*What needs to be done*: The copy you give must match the lines from the top of the data through the line containing "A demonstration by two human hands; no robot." exactly, and it must hold no pictures.

START Material for the task

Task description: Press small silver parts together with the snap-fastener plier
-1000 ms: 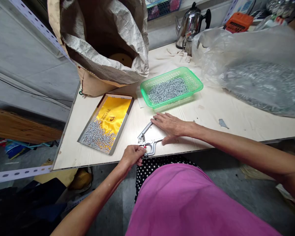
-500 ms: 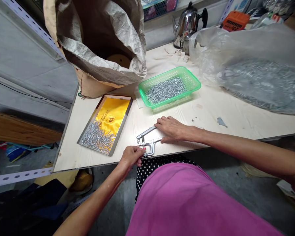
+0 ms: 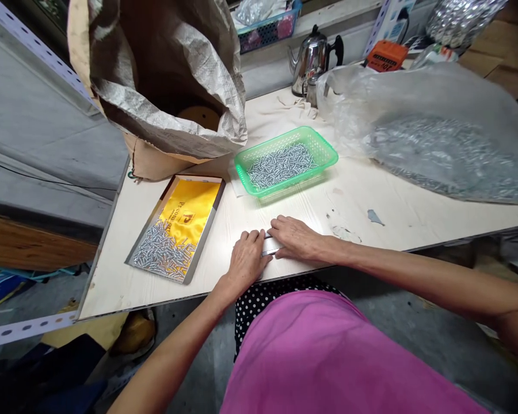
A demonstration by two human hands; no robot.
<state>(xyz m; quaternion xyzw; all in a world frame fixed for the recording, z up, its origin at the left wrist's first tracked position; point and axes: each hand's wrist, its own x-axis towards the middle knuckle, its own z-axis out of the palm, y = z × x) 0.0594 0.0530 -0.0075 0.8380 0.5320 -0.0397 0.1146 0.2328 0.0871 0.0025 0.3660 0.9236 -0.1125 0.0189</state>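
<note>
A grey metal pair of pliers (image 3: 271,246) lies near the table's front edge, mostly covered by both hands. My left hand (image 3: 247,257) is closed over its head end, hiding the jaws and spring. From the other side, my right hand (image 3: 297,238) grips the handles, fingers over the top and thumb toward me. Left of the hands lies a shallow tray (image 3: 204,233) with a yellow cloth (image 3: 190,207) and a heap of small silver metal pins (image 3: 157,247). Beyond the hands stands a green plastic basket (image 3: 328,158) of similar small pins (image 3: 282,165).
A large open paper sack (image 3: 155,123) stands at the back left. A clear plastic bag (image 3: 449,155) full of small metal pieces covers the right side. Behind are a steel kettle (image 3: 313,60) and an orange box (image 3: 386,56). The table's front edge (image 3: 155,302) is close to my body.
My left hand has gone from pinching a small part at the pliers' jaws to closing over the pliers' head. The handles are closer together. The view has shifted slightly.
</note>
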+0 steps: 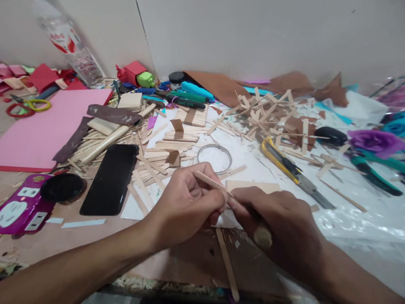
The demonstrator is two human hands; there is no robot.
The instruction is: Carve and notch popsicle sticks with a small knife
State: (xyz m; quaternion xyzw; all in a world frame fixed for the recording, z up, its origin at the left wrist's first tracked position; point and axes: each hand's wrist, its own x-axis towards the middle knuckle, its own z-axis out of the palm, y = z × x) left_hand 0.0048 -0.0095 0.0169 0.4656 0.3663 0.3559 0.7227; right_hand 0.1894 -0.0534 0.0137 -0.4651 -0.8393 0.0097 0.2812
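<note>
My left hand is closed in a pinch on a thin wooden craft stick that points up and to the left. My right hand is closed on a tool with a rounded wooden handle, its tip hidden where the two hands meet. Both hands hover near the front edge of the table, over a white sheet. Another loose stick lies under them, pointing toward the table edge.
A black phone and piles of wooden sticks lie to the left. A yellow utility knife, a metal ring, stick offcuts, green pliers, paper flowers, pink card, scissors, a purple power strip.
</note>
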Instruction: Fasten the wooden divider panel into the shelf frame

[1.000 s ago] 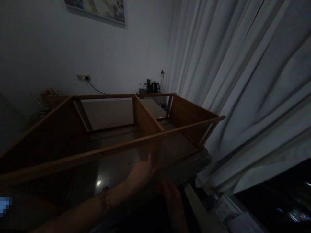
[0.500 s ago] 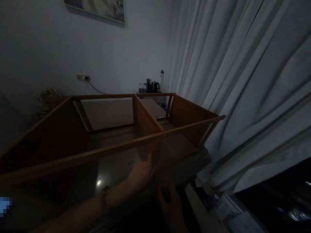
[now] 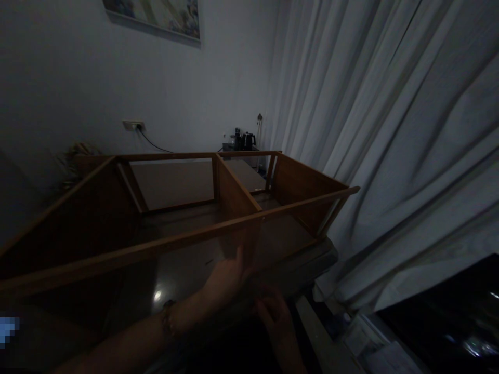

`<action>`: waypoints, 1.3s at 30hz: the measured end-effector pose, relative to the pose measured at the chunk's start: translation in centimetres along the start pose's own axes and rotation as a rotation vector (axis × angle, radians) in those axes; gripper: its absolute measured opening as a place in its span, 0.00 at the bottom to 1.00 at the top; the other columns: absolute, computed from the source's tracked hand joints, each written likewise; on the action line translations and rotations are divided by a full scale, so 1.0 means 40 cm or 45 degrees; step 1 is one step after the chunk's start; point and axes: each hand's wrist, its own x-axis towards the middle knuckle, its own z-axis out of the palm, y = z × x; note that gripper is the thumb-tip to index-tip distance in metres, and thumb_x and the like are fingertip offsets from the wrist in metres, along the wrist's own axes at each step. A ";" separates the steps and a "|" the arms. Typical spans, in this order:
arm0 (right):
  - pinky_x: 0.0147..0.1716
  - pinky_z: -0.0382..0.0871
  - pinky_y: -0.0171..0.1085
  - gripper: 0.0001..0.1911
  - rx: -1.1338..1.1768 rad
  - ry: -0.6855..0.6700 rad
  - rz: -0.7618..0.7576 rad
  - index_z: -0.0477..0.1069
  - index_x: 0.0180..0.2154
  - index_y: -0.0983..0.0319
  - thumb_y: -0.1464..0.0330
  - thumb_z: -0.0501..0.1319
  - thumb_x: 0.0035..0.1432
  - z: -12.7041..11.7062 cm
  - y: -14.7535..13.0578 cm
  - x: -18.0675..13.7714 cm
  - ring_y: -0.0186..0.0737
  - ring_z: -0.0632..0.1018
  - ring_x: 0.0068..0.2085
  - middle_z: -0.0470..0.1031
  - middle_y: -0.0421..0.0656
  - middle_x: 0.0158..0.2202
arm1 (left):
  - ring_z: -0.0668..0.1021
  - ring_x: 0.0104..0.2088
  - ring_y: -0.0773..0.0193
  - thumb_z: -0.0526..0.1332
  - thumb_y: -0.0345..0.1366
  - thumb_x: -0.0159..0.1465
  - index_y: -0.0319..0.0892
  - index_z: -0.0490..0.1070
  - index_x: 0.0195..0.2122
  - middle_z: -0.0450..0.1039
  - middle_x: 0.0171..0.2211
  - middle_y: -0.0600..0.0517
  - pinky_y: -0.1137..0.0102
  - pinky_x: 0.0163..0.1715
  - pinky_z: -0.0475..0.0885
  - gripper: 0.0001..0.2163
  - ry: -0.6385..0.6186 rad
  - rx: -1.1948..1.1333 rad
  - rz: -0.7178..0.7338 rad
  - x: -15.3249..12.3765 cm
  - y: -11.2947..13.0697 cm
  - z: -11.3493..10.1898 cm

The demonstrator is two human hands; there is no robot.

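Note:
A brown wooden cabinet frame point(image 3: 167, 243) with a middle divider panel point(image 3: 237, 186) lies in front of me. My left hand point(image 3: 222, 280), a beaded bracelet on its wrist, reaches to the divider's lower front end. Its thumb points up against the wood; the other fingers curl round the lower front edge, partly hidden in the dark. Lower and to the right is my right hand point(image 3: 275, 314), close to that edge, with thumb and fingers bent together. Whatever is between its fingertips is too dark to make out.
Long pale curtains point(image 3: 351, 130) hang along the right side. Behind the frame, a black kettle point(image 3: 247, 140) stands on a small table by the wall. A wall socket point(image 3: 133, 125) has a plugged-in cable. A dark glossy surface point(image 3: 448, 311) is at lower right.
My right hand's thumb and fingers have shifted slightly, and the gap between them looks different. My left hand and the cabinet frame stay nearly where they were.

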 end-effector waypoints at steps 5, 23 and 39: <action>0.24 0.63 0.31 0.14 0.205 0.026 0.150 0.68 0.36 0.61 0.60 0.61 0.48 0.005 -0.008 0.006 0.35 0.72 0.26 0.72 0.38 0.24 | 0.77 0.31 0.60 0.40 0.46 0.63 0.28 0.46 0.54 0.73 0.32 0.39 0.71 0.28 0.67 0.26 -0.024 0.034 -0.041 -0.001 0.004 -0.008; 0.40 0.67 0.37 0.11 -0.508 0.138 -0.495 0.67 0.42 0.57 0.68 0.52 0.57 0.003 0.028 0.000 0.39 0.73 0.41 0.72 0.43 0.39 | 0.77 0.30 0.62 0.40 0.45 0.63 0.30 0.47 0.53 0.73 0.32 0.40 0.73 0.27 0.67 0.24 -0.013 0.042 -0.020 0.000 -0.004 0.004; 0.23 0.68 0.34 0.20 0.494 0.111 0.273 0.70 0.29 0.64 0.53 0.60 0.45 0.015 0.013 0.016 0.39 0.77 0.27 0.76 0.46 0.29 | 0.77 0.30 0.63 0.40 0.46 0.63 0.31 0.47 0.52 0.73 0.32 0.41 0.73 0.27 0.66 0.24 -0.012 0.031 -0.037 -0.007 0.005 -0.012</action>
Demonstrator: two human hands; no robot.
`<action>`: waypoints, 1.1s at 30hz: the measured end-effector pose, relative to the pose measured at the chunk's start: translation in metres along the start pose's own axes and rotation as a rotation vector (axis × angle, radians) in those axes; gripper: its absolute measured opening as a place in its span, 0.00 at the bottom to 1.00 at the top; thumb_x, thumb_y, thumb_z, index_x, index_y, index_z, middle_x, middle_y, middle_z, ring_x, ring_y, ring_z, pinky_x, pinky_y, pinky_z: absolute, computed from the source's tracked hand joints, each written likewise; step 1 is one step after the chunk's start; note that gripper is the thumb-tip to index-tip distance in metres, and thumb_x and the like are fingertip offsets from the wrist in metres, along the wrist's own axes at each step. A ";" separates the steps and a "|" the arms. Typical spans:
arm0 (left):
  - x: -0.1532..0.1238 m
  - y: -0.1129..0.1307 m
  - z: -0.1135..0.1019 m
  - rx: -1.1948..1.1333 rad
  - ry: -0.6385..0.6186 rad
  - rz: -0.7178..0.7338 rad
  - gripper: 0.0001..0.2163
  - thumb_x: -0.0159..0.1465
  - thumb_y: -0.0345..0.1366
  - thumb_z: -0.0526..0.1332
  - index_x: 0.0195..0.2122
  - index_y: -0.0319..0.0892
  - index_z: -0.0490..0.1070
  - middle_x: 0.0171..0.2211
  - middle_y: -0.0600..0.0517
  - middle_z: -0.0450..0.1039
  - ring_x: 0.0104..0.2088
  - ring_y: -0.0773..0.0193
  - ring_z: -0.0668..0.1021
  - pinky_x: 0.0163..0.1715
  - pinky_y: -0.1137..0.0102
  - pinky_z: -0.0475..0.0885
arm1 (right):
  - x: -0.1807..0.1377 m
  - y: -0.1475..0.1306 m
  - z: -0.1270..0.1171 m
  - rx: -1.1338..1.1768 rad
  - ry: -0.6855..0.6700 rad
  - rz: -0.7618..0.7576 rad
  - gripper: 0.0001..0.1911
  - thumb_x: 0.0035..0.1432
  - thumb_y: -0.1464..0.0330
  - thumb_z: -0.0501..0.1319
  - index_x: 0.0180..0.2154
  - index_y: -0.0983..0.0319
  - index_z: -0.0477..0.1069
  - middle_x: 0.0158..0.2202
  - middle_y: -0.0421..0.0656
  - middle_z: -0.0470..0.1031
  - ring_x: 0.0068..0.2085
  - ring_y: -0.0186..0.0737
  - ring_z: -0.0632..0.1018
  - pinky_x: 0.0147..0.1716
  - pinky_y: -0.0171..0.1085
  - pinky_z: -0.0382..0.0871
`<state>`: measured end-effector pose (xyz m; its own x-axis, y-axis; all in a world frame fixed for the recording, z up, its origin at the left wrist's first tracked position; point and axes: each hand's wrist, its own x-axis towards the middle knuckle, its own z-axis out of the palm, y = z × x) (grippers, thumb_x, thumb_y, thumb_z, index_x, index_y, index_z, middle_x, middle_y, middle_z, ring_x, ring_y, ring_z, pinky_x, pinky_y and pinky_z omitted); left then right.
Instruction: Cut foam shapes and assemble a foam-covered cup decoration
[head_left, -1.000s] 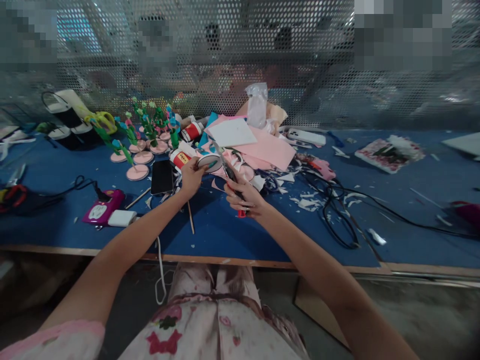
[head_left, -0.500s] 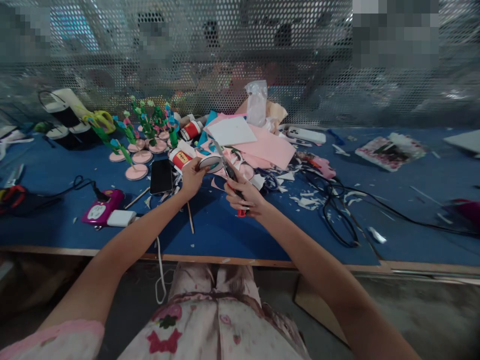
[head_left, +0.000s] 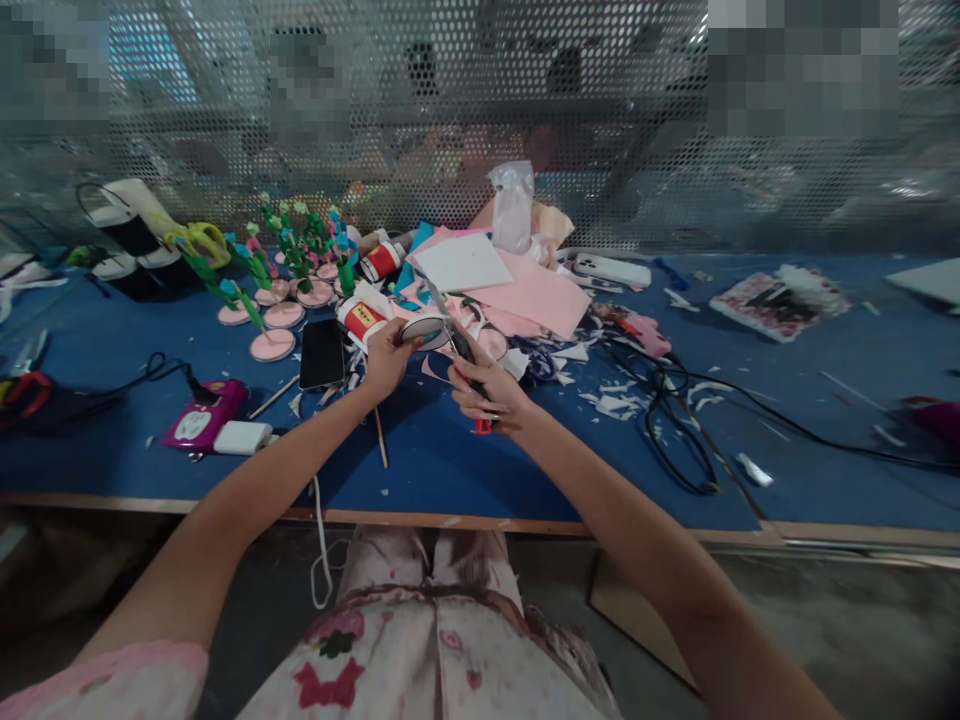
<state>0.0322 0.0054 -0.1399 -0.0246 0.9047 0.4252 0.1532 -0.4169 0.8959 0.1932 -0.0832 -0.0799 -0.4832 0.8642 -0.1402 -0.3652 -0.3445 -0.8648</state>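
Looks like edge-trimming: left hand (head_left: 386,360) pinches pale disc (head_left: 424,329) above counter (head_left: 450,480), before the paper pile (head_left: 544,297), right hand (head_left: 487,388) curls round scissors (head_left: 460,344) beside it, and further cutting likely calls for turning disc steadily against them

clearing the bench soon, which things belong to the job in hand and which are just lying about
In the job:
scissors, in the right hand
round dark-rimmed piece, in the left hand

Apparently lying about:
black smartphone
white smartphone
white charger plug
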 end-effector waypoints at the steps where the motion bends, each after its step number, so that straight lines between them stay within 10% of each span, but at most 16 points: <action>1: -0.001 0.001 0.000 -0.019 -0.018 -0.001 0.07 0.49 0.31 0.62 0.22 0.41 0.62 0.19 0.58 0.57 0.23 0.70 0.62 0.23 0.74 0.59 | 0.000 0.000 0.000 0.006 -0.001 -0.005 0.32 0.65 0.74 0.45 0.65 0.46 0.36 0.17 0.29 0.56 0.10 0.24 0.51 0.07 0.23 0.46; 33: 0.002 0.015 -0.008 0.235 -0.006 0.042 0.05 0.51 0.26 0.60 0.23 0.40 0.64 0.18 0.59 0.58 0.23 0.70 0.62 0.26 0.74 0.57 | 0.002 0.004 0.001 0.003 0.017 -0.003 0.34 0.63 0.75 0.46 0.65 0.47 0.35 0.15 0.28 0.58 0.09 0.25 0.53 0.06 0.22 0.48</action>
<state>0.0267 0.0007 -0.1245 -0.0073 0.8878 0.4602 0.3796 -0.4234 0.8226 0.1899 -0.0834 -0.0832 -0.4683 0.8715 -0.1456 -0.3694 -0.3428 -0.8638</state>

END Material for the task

*Reply to the exercise*:
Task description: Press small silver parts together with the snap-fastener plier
-1000 ms: 
-500 ms: 
+0 ms: 
A demonstration by two human hands; no robot.

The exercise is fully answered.